On appeal, Chavez argued that the district court misunderstood its sentencing authority, but the circuit affirmed. It read § 924(c) as “plainly designed to impose penalties that are cumulative to the penalties imposed for other crimes.” Moreover, there is nothing in § 3553(a) that would give a district court the authority to reduce a sentence on one count in light of the penalties prescribed for another: “consideration of only the factors set out in § 3553(a) could lead the court to conclude that a shorter total sentence than the total specified for a § 924(c) conviction and recommended for the underlying crime would be appropriate.” Thus, a sentencing court must first determine the appropriate prison term for the count to which the § 924(c) count is to be consecutive, then impose the gun sentence.
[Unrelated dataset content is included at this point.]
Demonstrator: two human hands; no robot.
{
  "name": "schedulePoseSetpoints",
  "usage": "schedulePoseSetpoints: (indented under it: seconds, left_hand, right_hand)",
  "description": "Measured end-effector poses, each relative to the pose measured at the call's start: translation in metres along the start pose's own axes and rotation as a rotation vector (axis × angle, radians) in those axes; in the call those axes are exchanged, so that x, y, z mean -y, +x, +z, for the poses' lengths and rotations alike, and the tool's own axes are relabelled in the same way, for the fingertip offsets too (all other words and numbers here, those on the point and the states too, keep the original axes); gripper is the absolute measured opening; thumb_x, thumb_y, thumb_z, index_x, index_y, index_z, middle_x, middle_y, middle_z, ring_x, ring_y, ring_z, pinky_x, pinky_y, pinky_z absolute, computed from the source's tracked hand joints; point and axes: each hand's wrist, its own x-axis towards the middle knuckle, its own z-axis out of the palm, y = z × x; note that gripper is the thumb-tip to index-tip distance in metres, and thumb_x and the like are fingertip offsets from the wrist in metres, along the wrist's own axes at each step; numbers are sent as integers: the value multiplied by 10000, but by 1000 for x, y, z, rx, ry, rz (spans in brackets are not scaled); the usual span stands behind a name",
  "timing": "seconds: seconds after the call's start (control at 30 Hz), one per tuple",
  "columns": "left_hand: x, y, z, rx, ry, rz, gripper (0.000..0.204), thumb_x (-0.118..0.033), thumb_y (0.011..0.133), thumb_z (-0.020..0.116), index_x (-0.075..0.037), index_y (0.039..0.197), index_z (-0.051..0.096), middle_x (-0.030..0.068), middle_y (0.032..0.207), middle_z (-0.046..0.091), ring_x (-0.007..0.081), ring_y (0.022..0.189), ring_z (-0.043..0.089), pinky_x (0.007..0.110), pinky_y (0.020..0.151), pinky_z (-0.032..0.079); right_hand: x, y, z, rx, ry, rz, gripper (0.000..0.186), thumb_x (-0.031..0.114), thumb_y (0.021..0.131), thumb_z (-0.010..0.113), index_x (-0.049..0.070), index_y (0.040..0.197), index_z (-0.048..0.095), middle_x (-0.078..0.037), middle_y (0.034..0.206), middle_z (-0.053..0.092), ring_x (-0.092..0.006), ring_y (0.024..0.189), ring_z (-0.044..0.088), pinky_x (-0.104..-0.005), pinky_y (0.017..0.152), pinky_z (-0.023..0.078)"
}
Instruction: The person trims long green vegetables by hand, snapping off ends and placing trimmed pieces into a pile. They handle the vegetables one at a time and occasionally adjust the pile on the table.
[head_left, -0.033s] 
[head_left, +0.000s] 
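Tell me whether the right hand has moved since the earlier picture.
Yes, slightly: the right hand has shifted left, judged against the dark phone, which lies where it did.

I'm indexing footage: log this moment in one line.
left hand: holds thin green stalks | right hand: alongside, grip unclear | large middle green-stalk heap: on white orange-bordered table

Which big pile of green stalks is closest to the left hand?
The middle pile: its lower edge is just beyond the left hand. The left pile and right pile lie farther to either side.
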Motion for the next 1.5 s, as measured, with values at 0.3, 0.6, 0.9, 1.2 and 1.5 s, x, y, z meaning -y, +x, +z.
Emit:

If the court reduces the prison term on the underlying count on the ground that the total sentence is too severe, it “conflates the two punishments and thwarts the will of Congress that the punishment imposed for violating § 924(c) be” additional and consecutive.
Comment
This decision is unconvincing. Several of the § 3553(a) factors arguably permit a sentencing court to consider the § 924(c) sentence in selecting an appropriate sentence on the underlying count: the "nature and circumstances of the offense"; the need for the sentence to reflect the "seriousness of the offense"; the "respect for the law" and "just punishment" provisions and the deterrence provisions all seem to cover this. Moreover, in a similarly structured statue, 18 U.S.C. § 1028A, which mandates a 2-year consecutive sentence for aggravated identity theft, Congress specifically directs that the sentencing court “shall not in any way reduce the term to be imposed” on the underlying offense “so as to compensate for, or otherwise take into account,” the § 1028A sentence. The absence of a similar instruction in § 924(c) would seem to suggest that the circuit got this one wrong. Finally, and in any event, under Kimbrough, district courts are clearly permitted to “thwart the will of Congress” in exercising their sentencing discretion.